• **Instructions for the task**: The response should be a precise copy of every entry.

• **Records shown**:

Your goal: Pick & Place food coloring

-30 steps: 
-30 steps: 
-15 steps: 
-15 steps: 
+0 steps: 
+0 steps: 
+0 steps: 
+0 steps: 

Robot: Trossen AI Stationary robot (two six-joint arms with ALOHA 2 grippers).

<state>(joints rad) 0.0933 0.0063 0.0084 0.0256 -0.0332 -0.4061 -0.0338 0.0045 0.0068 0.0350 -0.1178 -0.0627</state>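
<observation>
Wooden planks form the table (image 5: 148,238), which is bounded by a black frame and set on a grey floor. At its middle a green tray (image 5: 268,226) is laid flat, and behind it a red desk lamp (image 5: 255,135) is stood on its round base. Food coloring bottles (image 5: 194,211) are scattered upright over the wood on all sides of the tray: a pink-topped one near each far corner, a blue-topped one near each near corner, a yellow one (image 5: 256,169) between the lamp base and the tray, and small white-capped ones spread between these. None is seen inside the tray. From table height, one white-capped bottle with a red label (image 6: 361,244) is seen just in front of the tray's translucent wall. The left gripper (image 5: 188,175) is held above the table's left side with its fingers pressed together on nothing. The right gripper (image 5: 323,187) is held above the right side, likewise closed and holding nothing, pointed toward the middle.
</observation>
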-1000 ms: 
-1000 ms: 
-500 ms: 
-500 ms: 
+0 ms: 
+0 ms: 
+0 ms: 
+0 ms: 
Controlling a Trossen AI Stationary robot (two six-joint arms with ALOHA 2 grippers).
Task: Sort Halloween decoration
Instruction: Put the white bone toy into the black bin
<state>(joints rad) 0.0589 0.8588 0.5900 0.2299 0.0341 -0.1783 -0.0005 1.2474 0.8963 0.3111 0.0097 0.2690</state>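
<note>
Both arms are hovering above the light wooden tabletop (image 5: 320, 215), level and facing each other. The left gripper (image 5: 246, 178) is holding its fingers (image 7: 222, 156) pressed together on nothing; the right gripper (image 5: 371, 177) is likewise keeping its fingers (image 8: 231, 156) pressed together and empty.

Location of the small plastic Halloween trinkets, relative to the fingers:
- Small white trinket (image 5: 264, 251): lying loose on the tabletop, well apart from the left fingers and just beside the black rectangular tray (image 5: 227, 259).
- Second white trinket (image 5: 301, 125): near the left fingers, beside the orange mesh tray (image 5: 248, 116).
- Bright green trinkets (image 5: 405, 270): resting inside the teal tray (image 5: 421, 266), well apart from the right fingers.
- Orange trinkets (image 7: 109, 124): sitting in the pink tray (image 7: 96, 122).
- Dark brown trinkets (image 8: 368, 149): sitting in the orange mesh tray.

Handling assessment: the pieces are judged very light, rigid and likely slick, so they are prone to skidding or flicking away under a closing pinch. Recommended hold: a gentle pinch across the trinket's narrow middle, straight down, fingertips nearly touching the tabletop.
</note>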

• **Written reply**:
Your goal: Pick & Place food coloring

-30 steps: 
-30 steps: 
-15 steps: 
-15 steps: 
+0 steps: 
+0 steps: 
+0 steps: 
+0 steps: 

Robot: Trossen AI Stationary robot (two six-joint arms with ALOHA 2 grippers).

<state>(joints rad) 0.0933 0.0063 0.0084 0.0256 -0.0332 -0.4061 -0.0338 0.0045 0.0068 0.0350 -0.1178 -0.0627</state>
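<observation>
Wooden planks form the table (image 5: 148,238), which is bounded by a black frame and set on a grey floor. At its middle a green tray (image 5: 268,226) is laid flat, and behind it a red desk lamp (image 5: 255,135) is stood on its round base. Food coloring bottles (image 5: 194,211) are scattered upright over the wood on all sides of the tray: a pink-topped one near each far corner, a blue-topped one near each near corner, a yellow one (image 5: 256,169) between the lamp base and the tray, and small white-capped ones spread between these. None is seen inside the tray. From table height, one white-capped bottle with a red label (image 6: 361,244) is seen just in front of the tray's translucent wall. The left gripper (image 5: 188,175) is held above the table's left side with its fingers pressed together on nothing. The right gripper (image 5: 323,187) is held above the right side, likewise closed and holding nothing, pointed toward the middle.
</observation>
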-1000 ms: 
-1000 ms: 
-500 ms: 
-500 ms: 
+0 ms: 
+0 ms: 
+0 ms: 
+0 ms: 
Controlling a Trossen AI Stationary robot (two six-joint arms with ALOHA 2 grippers).
Task: Sort Halloween decoration
Instruction: Put the white bone toy into the black bin
<state>(joints rad) 0.0589 0.8588 0.5900 0.2299 0.0341 -0.1783 -0.0005 1.2474 0.8963 0.3111 0.0097 0.2690</state>
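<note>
Both arms are hovering above the light wooden tabletop (image 5: 320, 215), level and facing each other. The left gripper (image 5: 246, 178) is holding its fingers (image 7: 222, 156) pressed together on nothing; the right gripper (image 5: 371, 177) is likewise keeping its fingers (image 8: 231, 156) pressed together and empty.

Location of the small plastic Halloween trinkets, relative to the fingers:
- Small white trinket (image 5: 264, 251): lying loose on the tabletop, well apart from the left fingers and just beside the black rectangular tray (image 5: 227, 259).
- Second white trinket (image 5: 301, 125): near the left fingers, beside the orange mesh tray (image 5: 248, 116).
- Bright green trinkets (image 5: 405, 270): resting inside the teal tray (image 5: 421, 266), well apart from the right fingers.
- Orange trinkets (image 7: 109, 124): sitting in the pink tray (image 7: 96, 122).
- Dark brown trinkets (image 8: 368, 149): sitting in the orange mesh tray.

Handling assessment: the pieces are judged very light, rigid and likely slick, so they are prone to skidding or flicking away under a closing pinch. Recommended hold: a gentle pinch across the trinket's narrow middle, straight down, fingertips nearly touching the tabletop.
</note>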

No further response is required.